Michael Herrman is a practicing
architect based in Paris whose work explores architecture’s role in
the negotiation of cultural difference in urban environments.
Through the construction of spaces characterized by a transitory
nature and adaptability, his projects allow an engagement with the
most diverse urban contexts, employing experimental materials and
After completing his Bachelor of
Architecture at Cornell University and his Master of Architecture at
Princeton University, he earned a PhD in architecture jointly at the
Université de Paris, La Villette, the Università di
Roma, La Sapienza, and the Universidad de Sevilla.
Herrman is the recipient of the Rome
Prize in Architecture, a Fulbright Fellowship, and other fellowships
that have allowed him to live and work in Asia and Europe over the
past 10 years.

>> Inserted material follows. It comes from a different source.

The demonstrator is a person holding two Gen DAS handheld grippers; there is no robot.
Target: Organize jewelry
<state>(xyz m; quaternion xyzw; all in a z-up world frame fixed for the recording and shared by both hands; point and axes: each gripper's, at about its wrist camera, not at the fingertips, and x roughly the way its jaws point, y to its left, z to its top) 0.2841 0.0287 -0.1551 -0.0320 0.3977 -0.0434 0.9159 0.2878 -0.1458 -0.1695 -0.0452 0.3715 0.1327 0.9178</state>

He worked in the studios of Arata
Isozaki in Tokyo and Jean Nouvel in Paris before opening his own
Paris-based architecture practice in 2005.
Supported by a Graham Foundation grant,
Herrman has written The Architecture of Alienation (forthcoming,
Fall 2008), which examines the emergence of architecture as one of
the most potent mediators of cultural identity in the 21st
century. He has lectured internationally about his work, which has
been exhibited in group and solo exhibitions in cities throughout
Europe and the United States.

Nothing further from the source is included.